Estou cada vez mais convencido de que a comunidade LGBT espera que eu fique com gente que não me atrai para que eu possa provar que sou um cara legal. Isso é algo corriqueiro na vida das mulheres. Se a mulher é julgada por ficar com qualquer um, ela também é julgada por ser seletiva demais e não ficar com qualquer um. Ela é “fútil” se procura um cara com aparência que lhe agrada, é “difícil” se procura um relacionamento que vá além do sexo rápido, é “careta” se busca um homem de nível intelectual elevado, é “interesseira” se procura um cara com uma cerreira já estabelecida e, o mais clássico de todos, é “chata” se não ficou com o menos atraente do grupo de amigos por nada além de piedade. No final das contas, a mulher vai ser julgada e rotulada de qualquer jeito, seja por fazer ou por deixar de fazer sexo. O ambiente da comunidade LGBT em que estou inserido – o dos homens gays cisgêneros – microcosmo que é da nossa sociedade machista emula entre seus membros o preconceito socialmente aceito contra as mulheres, com todos seus rótulos. Este preconceito não deveria sequer existir quanto menos ser aceito, mas é, tanto quanto o preconceito contra os LGBTs, cuja existência nos irrita profundamente. No final das contas, o feminismo é uma luta válida tanto para desconstruir e questionar o discurso de homens héteros quanto o discurso de homens gays.

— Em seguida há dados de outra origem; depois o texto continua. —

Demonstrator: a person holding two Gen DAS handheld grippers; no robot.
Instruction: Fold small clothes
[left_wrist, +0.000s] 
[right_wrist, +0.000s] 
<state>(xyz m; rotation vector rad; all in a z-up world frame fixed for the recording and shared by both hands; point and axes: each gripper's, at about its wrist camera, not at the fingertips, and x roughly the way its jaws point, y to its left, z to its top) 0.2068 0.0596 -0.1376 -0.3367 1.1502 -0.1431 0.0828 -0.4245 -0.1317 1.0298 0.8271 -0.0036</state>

Ontem eu recebi uma mensagem superagressiva de uma pessoa que sequer conheço pessoalmente num aplicativo de relacionamentos. Agora é a hora de culpar a vítima para quem assim desejar: “Mas também, o que você faz nesses aplicativos?”. Estou lá porque gosto, porque me ajuda a quebrar a minha timidez e porque já conheci muita gente legal através dessas ferramentas. Voltando à história da agressão: Primeiro o cara se aproximou de mim de maneira bastante vulgar, oferecendo sexo. Diante da minha recusa, porque não estou ali para anunciar meus serviços sexuais (nada contra quem esteja) e sim para buscar amizades e talvez um romance, ele ficou com raiva de mim. Atitude típica dos machões de internet, todos muito corajosos on-line. Aí ele disse que eu já tinha combinado de me encontrar com ele no passado (oi?!?), mas que eu não compareci porque eu sou “fútil” e só quero me relacionar com homens bonitos. O irônico é que quem leva mais bolo do que tudo nessa cidade sou eu. Tenho um cupom de cinema vencido que prova isso. E se eu realmente tivesse feito isso – marcado e não comparecido – não teria sido de propósito. O bolo que eu teria dado nele seria, segundo o mesmo, prova do meu “mau caráter”. Mas eu acho que o ocorrido revela mais sobre o caráter dele do que sobre o meu, porque eu não agrido quem não quer ficar comigo. Não quero obrigar ninguém a se sentir atraído por mim. A culpa não é minha de não tê-lo achado atraente.
Eu sei que beleza é um conceito socialmente construído pela mídia hegemônica, representação fiel de seus donos (brancos) e não da maioria da população (negra e mestiça), que as revistas e os anúncios constroem corpos inatingíveis em programas de edição de imagens, que a nossa sociedade busca freneticamente a magreza como ideal de beleza, etc. Mas não preciso sair beijando na boca de quem não me atrai para provar que não me pauto pelas construções midiáticas de beleza. Militância é militância e amor é amor. Por mais que os discursos dos líderes evangélicos digam o contrário, o amor não é um ato político. Quem é que consegue explicar por que a gente se sente atraído (e depois se apaixona) por uma pessoa e não por outra? É devido a uma série de fatores: a abordagem, a apresentação física, a conversa, o tratamento recebido, etc. Já dispensei caras bonitos – alguns até mais bonitos do que eu – porque eles não conseguiam me tratar com respeito, porque não tinham cuidado com a higiene pessoal, porque não tinham um papo interessante, porque não respeitavam o meu ritmo ou porque não eram inteligentes. Se você se julga em desvantagem por algum motivo, não há nada que uma boa abordagem não resolva. E se mesmo após a sua melhor cantada a pessoa não ficar atraída por você, não se martirize nem agrida a pessoa. Não seja um escroto, as razões pelas quais o outro não quis ficar com você não são da sua conta. Às vezes é preferível nem sabê-las.